STRONGER-SAFE: Understanding transmission and optimising interventions for an enhanced S.A.F.E. strategy for trachoma elimination 05 Apr 2017
Trachoma is the leading infectious cause of blindness worldwide. It is intrinsically linked to poverty in both cause and effect. Preventing blindness from trachoma has broad and profound impact on health and well-being. It is caused by repeated infection with Chlamydia trachomatis (Ct). The WHO-endorsed SAFE-Strategy aims to control infection through annual, single-dose, community-wide azithromycin treatment coupled with Water/Sanitation/Hygiene (WASH) and fly-control measures to suppress transmission. However, particularly in hyperendemic regions, the current approach is not having the anticipated impact. There are two critical issues. Firstly, current azithromycin schedules appear insufficient.
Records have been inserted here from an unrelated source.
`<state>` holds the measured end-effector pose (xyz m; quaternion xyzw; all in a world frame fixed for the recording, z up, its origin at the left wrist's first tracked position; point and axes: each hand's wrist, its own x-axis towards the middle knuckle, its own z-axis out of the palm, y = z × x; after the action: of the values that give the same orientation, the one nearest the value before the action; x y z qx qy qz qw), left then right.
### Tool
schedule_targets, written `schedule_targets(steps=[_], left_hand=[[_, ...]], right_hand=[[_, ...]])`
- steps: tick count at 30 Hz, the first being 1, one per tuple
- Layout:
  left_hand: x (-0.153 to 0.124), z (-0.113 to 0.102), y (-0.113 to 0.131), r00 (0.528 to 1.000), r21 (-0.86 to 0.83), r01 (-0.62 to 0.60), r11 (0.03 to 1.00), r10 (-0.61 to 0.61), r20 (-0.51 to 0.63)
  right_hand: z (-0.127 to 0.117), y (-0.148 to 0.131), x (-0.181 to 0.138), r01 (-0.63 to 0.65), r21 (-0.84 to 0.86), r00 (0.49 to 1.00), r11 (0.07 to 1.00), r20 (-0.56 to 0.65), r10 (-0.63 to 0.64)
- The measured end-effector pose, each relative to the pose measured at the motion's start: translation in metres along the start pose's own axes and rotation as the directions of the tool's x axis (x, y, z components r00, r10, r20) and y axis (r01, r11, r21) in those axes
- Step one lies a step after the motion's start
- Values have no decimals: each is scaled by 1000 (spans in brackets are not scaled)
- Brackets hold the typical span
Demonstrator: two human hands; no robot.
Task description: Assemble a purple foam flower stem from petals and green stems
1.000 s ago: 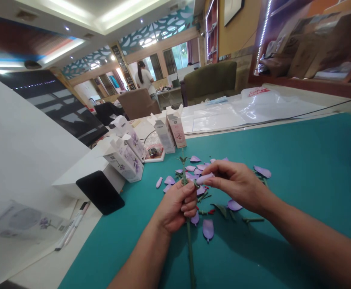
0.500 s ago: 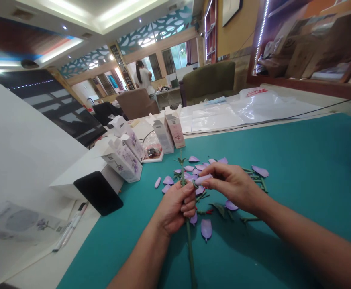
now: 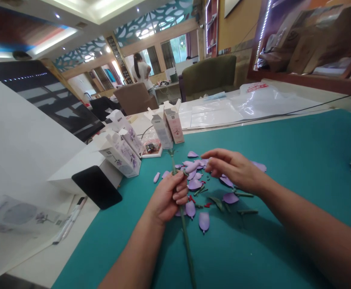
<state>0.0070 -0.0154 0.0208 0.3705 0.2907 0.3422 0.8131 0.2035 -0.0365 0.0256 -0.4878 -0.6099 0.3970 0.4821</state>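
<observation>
My left hand (image 3: 167, 196) is closed round a long green flower stem (image 3: 186, 241), held upright over the teal mat (image 3: 298, 160). A small purple bud (image 3: 192, 166) sits on the stem just above my left thumb. Just right of the bud, my right hand (image 3: 232, 168) hovers over the scattered purple petals (image 3: 204, 220), its fingers loosely apart and holding nothing that I can see. Green leaf pieces (image 3: 217, 202) and tiny red parts (image 3: 207, 204) lie among the petals.
Several open flower-print cartons (image 3: 121, 154) stand at the mat's far left edge, with two more (image 3: 175, 126) behind. A black phone (image 3: 96, 186), pens (image 3: 68, 224) and a leaflet (image 3: 19, 218) lie left. Clear plastic sheets (image 3: 254, 104) and a cable lie beyond. A person (image 3: 142, 74) stands far off.
My right hand has let go of the purple bud and drawn slightly right, fingers loosening. The bud stays on the stem. My view has tipped down a little.
</observation>
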Motion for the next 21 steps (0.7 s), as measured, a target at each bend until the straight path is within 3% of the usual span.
schedule_targets(steps=[5, 9, 21], left_hand=[[-4, -9, 14, 999, -99, -36, 994, 34, -18], [-6, -11, 20, 999, -153, -52, 987, 49, -22], [-7, -14, 24, 997, -191, -71, 979, 69, -19]], right_hand=[[-9, 12, 2, 18, -395, 999, 919, -32, -34], [1, 22, 2, 111, -618, 994, 779, 76, -82], [48, 26, 9, 357, -739, 922, 571, 378, -87]])
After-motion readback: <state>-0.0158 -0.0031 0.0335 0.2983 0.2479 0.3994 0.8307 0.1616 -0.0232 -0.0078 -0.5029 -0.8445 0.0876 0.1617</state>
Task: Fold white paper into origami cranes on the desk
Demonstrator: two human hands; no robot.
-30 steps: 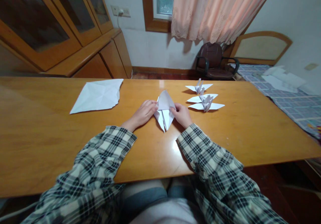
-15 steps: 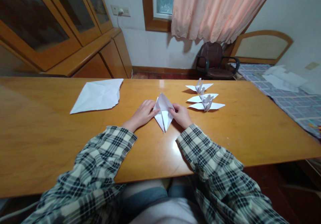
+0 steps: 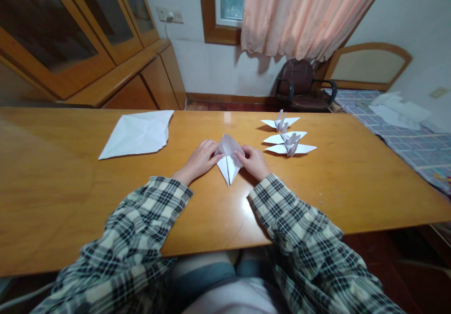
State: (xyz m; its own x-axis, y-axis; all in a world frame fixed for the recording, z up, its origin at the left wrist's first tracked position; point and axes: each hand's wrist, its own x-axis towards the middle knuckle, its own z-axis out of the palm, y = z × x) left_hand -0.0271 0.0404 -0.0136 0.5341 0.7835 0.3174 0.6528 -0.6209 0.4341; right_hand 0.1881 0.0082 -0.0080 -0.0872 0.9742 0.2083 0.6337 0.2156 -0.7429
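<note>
A white folded paper point(image 3: 229, 164) lies in the middle of the table, a kite-like shape with its narrow point toward me and a slit down its lower half. Its upper flap bulges upward. My left hand point(image 3: 203, 158) grips the left edge, thumb on top near the middle crease. On the opposite edge my right hand point(image 3: 256, 160) pinches the paper between thumb and fingers. Right of my hands stand several folded paper cranes with spread wings, the nearest crane point(image 3: 291, 148) just past my right hand and the farthest crane point(image 3: 280, 122) near the table's back edge.
A creased white sheet point(image 3: 139, 135) lies flat on the left of the wooden table point(image 3: 70, 201). Beyond the table stand a brown office chair point(image 3: 299, 81) and a wooden cabinet point(image 3: 151, 77). A bed with a checked cover point(image 3: 398, 138) adjoins the right side.
The folded paper's top point has come down slightly toward me and the flap looks more rounded. Its lower tip has shifted a little left. Both hands keep their hold.
</note>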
Secondly, transmission routes are poorly defined and the very limited evidence-base makes it hard to focus WASH interventions and guide programmatic decisions. We propose the following: 1) Conduct intensive observation of human behaviour and hygiene practice, and fly behaviour, combined with Ct infection mapping, to identify major routes of transmission. 2) Develop and test contextually appropriate, practical, targeted WASH and fly-control approaches to interrupt Ct transmission. 3) Our modelling work indicates double-dose azithromycin two weeks apart is much more effective in controlling Ct. In a cluster-randomised trials we will test whether intensified double-dose treatment coupled with targeted transmission-interrupting strategies can control trachoma more effectively.